* _EXERCISE AIM_: Write out the data below in full, please. Keep every character as given.

========

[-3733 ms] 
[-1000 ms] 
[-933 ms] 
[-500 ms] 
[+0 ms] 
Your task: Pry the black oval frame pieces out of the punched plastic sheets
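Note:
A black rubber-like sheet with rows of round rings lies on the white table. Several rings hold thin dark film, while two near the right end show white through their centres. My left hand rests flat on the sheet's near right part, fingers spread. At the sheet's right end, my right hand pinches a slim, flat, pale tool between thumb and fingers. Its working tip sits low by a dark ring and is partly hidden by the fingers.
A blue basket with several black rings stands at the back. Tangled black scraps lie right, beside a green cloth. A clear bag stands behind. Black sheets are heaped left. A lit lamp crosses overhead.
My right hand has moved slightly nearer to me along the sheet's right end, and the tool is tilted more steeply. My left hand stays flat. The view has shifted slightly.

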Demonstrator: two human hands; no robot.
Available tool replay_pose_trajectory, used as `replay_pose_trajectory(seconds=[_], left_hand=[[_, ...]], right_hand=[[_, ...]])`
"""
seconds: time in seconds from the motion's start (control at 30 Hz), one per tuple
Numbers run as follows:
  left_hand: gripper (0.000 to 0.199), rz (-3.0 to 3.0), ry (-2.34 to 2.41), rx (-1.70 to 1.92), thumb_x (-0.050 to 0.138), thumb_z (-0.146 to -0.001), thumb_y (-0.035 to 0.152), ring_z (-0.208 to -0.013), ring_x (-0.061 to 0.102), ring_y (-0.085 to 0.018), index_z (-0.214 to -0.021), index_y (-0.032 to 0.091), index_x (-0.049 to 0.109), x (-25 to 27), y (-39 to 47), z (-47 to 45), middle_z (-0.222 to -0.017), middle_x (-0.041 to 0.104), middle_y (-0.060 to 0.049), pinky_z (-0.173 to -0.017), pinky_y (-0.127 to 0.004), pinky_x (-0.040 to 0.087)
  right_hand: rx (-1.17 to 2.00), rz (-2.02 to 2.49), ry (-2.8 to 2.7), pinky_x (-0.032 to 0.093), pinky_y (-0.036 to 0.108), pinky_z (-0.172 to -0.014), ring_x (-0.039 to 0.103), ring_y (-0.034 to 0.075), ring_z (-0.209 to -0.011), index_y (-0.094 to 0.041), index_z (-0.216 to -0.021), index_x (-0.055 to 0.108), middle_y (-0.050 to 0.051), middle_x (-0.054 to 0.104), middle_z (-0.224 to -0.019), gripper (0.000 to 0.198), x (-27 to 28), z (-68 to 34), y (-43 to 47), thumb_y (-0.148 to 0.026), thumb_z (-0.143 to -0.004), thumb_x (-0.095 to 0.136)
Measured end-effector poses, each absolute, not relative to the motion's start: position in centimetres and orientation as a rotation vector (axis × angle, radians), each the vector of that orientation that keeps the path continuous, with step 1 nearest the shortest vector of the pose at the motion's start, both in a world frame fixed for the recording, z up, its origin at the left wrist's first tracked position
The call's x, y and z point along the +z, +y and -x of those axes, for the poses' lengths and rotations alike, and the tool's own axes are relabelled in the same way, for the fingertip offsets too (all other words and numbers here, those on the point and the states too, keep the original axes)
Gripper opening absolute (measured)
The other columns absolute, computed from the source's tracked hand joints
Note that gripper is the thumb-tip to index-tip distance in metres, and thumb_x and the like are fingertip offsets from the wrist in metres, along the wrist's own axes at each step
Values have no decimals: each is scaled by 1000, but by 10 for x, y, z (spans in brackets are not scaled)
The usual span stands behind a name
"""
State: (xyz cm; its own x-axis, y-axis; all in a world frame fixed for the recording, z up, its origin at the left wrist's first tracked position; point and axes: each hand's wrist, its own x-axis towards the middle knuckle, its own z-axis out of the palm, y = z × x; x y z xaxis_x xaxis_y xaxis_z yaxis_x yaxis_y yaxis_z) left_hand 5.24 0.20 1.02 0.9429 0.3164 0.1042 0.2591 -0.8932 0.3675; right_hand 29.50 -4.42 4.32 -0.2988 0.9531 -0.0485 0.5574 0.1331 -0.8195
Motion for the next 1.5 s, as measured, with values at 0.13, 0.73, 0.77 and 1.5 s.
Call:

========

* _YOUR SOLUTION_:
[-3733 ms] 
[-1000 ms] 
[-933 ms] 
[-500 ms] 
[+0 ms] 
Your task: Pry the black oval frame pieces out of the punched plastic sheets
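Note:
A black rubber-like sheet with rows of round rings lies on the white table. Several rings hold thin dark film, while two near the right end show white through their centres. My left hand rests flat on the sheet's near right part, fingers spread. At the sheet's right end, my right hand pinches a slim, flat, pale tool between thumb and fingers. Its working tip sits low by a dark ring and is partly hidden by the fingers.
A blue basket with several black rings stands at the back. Tangled black scraps lie right, beside a green cloth. A clear bag stands behind. Black sheets are heaped left. A lit lamp crosses overhead.
My right hand has moved slightly nearer to me along the sheet's right end, and the tool is tilted more steeply. My left hand stays flat. The view has shifted slightly.
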
Demonstrator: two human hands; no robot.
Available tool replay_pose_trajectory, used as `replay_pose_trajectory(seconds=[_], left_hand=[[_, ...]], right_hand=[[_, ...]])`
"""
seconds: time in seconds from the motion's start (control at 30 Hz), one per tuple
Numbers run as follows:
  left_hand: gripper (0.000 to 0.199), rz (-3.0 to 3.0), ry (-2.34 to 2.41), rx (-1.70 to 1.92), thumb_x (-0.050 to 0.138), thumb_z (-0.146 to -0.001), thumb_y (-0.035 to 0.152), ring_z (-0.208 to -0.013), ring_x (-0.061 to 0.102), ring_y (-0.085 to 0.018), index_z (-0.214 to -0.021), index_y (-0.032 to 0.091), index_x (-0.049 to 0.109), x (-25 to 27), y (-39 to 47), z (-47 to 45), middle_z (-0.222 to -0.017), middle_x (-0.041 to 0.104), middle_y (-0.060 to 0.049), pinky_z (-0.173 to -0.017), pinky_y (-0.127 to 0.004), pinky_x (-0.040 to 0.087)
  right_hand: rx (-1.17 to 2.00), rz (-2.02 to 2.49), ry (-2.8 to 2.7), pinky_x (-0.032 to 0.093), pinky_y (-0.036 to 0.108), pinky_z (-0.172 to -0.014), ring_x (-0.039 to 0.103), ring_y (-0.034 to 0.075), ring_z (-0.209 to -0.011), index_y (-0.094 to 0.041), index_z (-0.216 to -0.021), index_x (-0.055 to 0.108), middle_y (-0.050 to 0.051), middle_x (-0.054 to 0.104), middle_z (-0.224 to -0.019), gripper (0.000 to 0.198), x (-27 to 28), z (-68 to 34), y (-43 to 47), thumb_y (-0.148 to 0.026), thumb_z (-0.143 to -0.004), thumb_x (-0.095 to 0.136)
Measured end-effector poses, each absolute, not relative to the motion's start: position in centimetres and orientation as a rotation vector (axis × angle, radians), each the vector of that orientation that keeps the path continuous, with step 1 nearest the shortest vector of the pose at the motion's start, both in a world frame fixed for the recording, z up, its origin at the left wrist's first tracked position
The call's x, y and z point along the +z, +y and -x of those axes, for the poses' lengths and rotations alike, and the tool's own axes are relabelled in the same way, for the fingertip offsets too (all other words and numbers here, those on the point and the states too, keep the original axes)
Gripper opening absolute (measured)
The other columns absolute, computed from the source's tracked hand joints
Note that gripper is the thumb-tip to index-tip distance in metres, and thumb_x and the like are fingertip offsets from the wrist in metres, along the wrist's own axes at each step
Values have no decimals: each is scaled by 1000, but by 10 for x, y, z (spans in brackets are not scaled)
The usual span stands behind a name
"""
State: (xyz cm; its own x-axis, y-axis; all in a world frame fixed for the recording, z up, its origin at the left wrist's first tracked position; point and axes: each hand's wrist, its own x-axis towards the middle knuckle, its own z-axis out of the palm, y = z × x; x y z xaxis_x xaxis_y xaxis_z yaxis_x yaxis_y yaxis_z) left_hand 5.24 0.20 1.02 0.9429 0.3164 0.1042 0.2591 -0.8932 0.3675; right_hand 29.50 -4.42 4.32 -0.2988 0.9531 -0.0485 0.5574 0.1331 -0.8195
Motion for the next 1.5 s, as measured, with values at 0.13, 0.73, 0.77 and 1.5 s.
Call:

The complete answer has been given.